§ Description of the task: Copy out each line of the material below with no changes.

§ Source material:
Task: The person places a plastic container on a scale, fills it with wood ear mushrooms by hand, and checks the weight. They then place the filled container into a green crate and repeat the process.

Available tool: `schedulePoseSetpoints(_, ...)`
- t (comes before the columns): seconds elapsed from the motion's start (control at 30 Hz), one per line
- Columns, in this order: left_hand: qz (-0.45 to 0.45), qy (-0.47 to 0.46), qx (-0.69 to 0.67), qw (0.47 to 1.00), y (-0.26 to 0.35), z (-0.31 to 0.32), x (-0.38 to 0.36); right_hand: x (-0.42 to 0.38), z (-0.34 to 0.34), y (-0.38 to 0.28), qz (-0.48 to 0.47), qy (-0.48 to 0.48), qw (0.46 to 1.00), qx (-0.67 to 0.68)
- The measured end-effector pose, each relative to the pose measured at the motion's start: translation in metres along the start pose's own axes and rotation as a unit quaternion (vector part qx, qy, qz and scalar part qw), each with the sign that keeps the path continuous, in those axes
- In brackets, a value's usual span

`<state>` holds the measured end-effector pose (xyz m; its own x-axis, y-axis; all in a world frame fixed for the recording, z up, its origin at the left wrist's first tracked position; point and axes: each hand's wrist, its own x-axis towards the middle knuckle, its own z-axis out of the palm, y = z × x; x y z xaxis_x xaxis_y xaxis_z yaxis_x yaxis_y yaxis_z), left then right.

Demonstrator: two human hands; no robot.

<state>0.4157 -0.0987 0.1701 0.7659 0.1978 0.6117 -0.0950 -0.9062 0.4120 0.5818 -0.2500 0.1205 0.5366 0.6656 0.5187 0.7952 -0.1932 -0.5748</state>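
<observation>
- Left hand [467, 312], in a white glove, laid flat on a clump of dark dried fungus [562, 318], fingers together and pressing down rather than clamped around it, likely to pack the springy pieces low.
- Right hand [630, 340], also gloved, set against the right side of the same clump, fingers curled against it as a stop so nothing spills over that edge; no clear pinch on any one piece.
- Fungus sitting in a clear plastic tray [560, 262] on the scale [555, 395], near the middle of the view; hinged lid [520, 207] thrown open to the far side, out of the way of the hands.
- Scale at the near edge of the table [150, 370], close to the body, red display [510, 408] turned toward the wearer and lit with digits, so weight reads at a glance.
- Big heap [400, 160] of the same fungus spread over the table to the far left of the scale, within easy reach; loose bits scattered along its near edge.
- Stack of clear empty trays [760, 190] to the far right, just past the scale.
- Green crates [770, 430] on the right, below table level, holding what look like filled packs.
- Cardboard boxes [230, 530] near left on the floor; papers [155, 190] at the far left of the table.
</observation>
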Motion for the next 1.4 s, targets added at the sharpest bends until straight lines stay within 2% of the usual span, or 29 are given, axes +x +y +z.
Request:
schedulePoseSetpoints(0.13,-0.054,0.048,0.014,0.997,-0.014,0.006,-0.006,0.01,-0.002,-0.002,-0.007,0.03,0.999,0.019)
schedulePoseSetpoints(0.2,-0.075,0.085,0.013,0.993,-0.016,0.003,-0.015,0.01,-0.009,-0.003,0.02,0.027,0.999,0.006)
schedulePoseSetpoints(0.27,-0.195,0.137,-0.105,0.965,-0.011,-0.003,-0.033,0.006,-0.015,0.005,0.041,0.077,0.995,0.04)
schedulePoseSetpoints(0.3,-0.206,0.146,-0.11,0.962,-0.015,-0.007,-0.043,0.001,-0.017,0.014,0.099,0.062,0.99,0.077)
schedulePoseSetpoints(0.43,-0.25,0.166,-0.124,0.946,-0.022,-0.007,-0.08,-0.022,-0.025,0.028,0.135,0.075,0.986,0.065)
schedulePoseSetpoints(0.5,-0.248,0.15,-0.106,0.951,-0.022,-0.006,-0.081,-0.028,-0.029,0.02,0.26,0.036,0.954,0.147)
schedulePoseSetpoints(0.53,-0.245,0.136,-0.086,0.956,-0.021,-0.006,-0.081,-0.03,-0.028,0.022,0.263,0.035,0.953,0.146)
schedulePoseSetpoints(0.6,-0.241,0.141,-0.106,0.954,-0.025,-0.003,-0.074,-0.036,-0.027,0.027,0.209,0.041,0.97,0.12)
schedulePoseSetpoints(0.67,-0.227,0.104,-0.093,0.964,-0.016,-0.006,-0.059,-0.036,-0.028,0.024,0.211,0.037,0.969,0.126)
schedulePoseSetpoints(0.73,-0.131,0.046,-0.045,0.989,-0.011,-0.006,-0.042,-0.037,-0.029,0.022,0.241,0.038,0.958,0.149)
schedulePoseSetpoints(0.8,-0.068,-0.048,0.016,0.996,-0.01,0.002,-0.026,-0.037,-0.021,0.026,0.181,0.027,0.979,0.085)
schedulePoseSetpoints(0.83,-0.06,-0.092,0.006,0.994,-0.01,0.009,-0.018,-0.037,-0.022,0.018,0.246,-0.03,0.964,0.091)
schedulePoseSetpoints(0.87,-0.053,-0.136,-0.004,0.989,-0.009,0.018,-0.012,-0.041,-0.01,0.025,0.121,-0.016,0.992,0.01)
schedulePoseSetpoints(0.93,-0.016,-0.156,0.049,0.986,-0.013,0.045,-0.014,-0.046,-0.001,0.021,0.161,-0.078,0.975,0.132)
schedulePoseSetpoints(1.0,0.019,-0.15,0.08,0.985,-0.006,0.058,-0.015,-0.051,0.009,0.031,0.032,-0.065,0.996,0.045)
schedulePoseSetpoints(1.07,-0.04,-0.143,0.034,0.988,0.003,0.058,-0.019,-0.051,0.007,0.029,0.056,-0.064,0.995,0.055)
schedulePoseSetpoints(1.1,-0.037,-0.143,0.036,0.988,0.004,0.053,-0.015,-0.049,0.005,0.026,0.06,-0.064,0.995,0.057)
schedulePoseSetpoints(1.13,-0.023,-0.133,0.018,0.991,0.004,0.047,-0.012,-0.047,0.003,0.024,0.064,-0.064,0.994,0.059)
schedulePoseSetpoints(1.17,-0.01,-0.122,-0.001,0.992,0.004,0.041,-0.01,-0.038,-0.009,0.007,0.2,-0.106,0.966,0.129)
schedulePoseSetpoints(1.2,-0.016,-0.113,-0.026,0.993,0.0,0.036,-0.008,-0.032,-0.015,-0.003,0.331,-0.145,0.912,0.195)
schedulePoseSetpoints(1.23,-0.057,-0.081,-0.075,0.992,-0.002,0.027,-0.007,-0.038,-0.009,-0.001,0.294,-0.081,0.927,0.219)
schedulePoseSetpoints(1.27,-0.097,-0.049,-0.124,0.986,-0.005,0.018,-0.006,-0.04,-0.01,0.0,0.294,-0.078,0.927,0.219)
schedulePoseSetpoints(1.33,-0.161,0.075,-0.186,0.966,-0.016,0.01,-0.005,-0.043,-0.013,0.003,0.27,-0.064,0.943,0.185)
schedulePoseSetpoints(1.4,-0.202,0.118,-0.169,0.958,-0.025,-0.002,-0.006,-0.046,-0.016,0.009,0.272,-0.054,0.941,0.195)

§ Exercise output:
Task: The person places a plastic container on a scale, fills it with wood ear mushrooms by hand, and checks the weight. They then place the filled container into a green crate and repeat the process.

Available tool: `schedulePoseSetpoints(_, ...)`
- t (comes before the columns): seconds elapsed from the motion's start (control at 30 Hz), one per line
- Columns, in this order: left_hand: qz (-0.45 to 0.45), qy (-0.47 to 0.46), qx (-0.69 to 0.67), qw (0.47 to 1.00), y (-0.26 to 0.35), z (-0.31 to 0.32), x (-0.38 to 0.36); right_hand: x (-0.42 to 0.38), z (-0.34 to 0.34), y (-0.38 to 0.28), qz (-0.48 to 0.47), qy (-0.48 to 0.48), qw (0.46 to 1.00), qx (-0.67 to 0.68)
- The measured end-effector pose, each relative to the pose measured at the motion's start: translation in metres along the start pose's own axes and rotation as a unit quaternion (vector part qx, qy, qz and scalar part qw), each with the sign that keeps the path continuous, in those axes
- In brackets, a value's usual span

`<state>` holds the measured end-effector pose (xyz m; its own x-axis, y-axis; all in a world frame fixed for the recording, z up, its origin at the left wrist's first tracked position; point and axes: each hand's wrist, its own x-axis towards the middle knuckle, its own z-axis out of the palm, y = z × x; x y z xaxis_x xaxis_y xaxis_z yaxis_x yaxis_y yaxis_z), left then right.

Demonstrator: two human hands; no robot.

<state>0.4157 -0.0987 0.1701 0.7659 0.1978 0.6117 -0.0950 -0.9062 0.4120 0.5818 -0.2500 0.1205 0.5366 0.6656 0.5187 0.7952 -0.1932 -0.5748</state>
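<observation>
- Left hand [467, 312], in a white glove, laid flat on a clump of dark dried fungus [562, 318], fingers together and pressing down rather than clamped around it, likely to pack the springy pieces low.
- Right hand [630, 340], also gloved, set against the right side of the same clump, fingers curled against it as a stop so nothing spills over that edge; no clear pinch on any one piece.
- Fungus sitting in a clear plastic tray [560, 262] on the scale [555, 395], near the middle of the view; hinged lid [520, 207] thrown open to the far side, out of the way of the hands.
- Scale at the near edge of the table [150, 370], close to the body, red display [510, 408] turned toward the wearer and lit with digits, so weight reads at a glance.
- Big heap [400, 160] of the same fungus spread over the table to the far left of the scale, within easy reach; loose bits scattered along its near edge.
- Stack of clear empty trays [760, 190] to the far right, just past the scale.
- Green crates [770, 430] on the right, below table level, holding what look like filled packs.
- Cardboard boxes [230, 530] near left on the floor; papers [155, 190] at the far left of the table.
</observation>
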Motion for the next 1.4 s, targets added at the sharpest bends until straight lines stay within 2% of the usual span, or 29 are given, axes +x +y +z.
Request:
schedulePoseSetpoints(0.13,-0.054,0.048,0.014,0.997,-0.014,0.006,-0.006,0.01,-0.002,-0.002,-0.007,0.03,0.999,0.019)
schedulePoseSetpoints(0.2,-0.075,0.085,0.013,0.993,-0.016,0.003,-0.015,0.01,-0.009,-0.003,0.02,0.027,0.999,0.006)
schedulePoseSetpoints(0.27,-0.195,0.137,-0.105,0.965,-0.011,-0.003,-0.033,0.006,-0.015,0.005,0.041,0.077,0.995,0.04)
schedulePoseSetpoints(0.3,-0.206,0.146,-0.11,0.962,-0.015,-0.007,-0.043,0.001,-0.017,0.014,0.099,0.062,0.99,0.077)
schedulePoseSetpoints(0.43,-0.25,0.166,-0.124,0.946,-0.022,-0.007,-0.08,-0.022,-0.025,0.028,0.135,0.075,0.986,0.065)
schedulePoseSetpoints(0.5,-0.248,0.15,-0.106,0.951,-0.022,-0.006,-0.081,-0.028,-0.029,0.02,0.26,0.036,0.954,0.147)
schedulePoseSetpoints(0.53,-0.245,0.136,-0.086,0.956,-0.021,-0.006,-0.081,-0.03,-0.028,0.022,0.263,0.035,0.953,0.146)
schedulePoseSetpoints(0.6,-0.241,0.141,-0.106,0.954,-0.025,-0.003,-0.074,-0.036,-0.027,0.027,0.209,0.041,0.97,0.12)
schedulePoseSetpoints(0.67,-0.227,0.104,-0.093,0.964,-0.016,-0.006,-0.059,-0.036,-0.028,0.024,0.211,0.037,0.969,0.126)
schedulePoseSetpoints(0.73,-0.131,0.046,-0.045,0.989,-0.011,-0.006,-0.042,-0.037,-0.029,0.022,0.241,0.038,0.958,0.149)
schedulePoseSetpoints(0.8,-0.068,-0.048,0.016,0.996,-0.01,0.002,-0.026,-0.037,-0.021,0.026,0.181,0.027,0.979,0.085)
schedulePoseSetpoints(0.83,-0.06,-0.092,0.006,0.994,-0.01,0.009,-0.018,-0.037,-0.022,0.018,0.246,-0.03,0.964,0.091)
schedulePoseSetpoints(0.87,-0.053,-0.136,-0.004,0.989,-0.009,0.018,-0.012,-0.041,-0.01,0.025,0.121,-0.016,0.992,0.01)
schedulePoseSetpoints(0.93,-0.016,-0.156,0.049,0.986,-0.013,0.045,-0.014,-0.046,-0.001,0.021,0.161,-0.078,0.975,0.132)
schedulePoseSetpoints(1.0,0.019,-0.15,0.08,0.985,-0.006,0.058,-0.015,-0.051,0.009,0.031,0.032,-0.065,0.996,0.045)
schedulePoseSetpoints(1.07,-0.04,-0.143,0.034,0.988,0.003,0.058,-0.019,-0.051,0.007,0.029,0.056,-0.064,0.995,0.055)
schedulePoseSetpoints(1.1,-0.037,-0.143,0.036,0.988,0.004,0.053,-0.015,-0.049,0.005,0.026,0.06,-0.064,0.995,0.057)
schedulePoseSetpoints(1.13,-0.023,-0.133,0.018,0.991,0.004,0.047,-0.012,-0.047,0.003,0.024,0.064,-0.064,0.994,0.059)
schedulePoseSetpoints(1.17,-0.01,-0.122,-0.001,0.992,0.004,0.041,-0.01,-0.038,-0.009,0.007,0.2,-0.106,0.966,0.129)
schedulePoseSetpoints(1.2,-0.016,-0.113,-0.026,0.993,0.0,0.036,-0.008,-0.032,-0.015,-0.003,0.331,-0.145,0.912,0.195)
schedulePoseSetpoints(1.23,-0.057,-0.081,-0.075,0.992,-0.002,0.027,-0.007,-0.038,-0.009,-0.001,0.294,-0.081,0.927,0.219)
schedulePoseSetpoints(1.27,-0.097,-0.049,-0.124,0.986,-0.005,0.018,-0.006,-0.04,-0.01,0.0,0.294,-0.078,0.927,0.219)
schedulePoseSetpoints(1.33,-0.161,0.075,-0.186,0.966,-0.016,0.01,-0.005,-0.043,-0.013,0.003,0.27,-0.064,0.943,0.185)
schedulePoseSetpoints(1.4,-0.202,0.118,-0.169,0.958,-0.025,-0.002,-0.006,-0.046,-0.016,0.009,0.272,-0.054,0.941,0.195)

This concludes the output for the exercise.